Pink Floyd to release first new music in 28 years to support Ukraine
After nearly three decades without creating new original music, Pink Floyd — minus Roger Waters — has gotten back together in support of Ukraine.
Guitarist and singer David Gilmour, drummer Nick Mason, bassist Guy Pratt and composer Nitin Sawhney teamed up to create “Hey Hey Rise Up” to support the UN’s Ukraine Humanitarian Fund.
According to the Guardian, Gilmour was inspired by Ukrainian musician Andriy Khlyvnyuk from the band BoomBox. In February, Khlyvnyuk left the rock group to fight in Ukraine against Russia while BoomBox was touring the US.
Gilmour saw an Instagram video of the musician in military gear singing a protest song in Kyiv’s Sofiyskaya Square and then felt inspired to do something about it.
“I thought: that is pretty magical and maybe I can do something with this,” Gilmour told the Guardian. “I’ve got a big platform that [Pink Floyd] have worked on for all these years. It’s a really difficult and frustrating thing to see this extraordinarily crazy, unjust attack by a major power on an independent, peaceful, democratic nation.
“The frustration of seeing that and thinking ‘what the f–k can I do?’ is sort of unbearable.”
So Gilmour, who has a Ukrainian daughter-in-law and grandchildren that are half-Ukrainian, took that frustration out and made something productive out of it.
The group got together and recorded the song and a music video, which features Mason playing on drums that have a painting from Ukrainian artist Maria Primachenko. Waters, who left the group in 1985, reportedly did not return for the reunion. However, the song features Khlyvnyuk’s voice from the video that inspired Gilmour to begin with.

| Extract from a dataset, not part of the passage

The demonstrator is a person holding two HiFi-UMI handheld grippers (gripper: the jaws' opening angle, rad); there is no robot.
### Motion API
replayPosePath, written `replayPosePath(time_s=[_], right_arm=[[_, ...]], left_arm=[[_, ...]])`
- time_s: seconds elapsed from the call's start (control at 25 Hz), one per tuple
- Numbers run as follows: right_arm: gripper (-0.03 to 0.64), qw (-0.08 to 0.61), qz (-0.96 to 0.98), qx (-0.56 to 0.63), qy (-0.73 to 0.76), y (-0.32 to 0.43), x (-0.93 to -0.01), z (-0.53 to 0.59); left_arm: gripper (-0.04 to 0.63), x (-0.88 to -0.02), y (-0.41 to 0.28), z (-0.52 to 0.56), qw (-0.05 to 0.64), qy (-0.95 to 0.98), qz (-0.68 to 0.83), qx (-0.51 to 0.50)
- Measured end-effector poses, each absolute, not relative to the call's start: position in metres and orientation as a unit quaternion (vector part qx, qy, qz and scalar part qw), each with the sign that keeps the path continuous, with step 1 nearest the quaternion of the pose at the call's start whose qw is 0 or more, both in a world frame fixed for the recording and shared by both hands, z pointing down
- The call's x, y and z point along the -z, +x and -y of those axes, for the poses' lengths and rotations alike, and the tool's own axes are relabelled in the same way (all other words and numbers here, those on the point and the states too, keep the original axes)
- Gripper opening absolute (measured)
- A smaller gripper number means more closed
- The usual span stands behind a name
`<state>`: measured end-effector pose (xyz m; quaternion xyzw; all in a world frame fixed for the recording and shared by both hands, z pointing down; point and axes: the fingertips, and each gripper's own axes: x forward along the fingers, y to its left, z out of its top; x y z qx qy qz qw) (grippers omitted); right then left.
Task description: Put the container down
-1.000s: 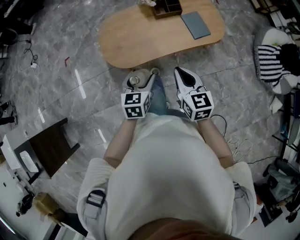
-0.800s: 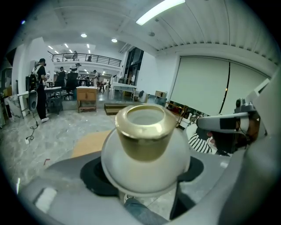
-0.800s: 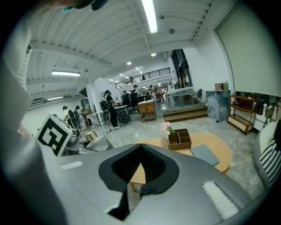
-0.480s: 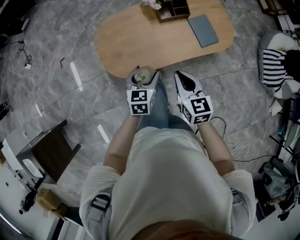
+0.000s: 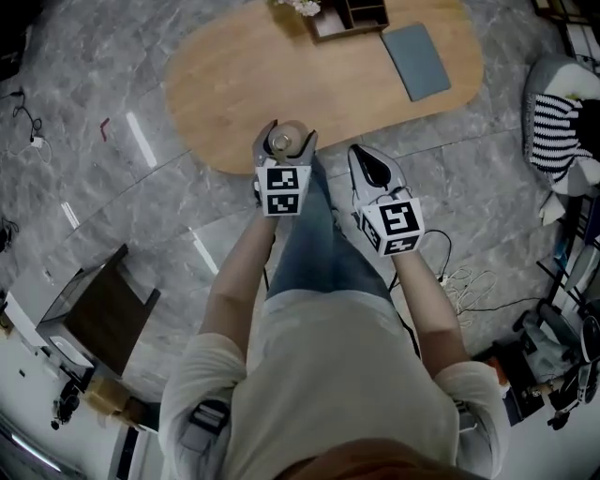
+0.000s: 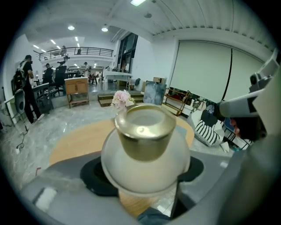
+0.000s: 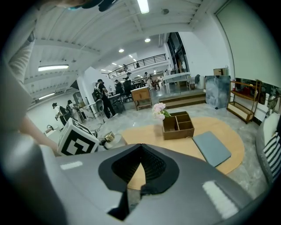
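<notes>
At the lower left of the head view a dark stool (image 5: 101, 298) stands well apart from the work and poses no threat; the trouble lies nearer the middle. Left of centre, the left gripper (image 5: 285, 148) has its jaws spread wide around the container (image 6: 145, 160), a round frosted jar with a gold cap (image 6: 144, 132), the pads pressing its bulging sides. It is held in the air, seemingly above the near edge of the table (image 5: 225, 89) (how high I cannot tell). That is the first risk: set down so close to the rim, the jar could tip over the edge onto the hard floor (image 5: 178, 225), so it wants carrying further toward the top of the frame. The second is the grip itself: a smooth, curved body caught only at its widest part may slide out if the gripper tilts or jolts, and letting go before the base touches wood would drop it. Whether the cap is fastened I cannot tell; if loose, a tilt could shed it. Just right of centre, the right gripper (image 7: 140, 169) has its jaws together on nothing, and it hangs near the left one, so a careless swing might knock the jar. Further right and up, the box (image 5: 349, 16) and the pad (image 5: 417, 61) sit well apart from the likely landing place, and I judge them unlikely to interfere.
</notes>
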<state>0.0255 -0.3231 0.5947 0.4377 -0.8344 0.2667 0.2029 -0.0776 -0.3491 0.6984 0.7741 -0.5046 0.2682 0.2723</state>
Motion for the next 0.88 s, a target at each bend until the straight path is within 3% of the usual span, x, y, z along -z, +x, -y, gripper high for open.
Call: replayPosePath(time_s=[0.36, 0.88], right_arm=[[0.002, 0.227, 0.818, -0.305, 0.431, 0.026, -0.662, 0.338], [0.002, 0.235, 0.800, -0.342, 0.434, 0.028, -0.712, 0.346]], left_arm=[[0.350, -0.796, -0.067, 0.386, 0.271, 0.767, 0.489, -0.314], [0.350, -0.860, -0.060, 0.429, 0.239, 0.769, 0.485, -0.341]])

Gilmour did reach out to Khlyvnyu, who was hospitalized for an injury in the conflict.
“The next time I saw him, he was in hospital, having been injured by a mortar,” Gilmour said to the Guardian. “He showed me this tiny quarter-inch piece of shrapnel that had embedded itself in his cheek. He’d kept it in a plastic bag.”
Along with the new song, Pink Floyd also recently announced that they removed all their music from Russian and Belarusian digital music providers.
Gilmour hopes the song, which releases Friday, can serve an important purpose for the people of Ukraine.
“I wouldn’t do this with many more things,” Gilmour said, “but it’s so vitally, vitally important that people understand what’s going on there and do everything within their power to change that situation.”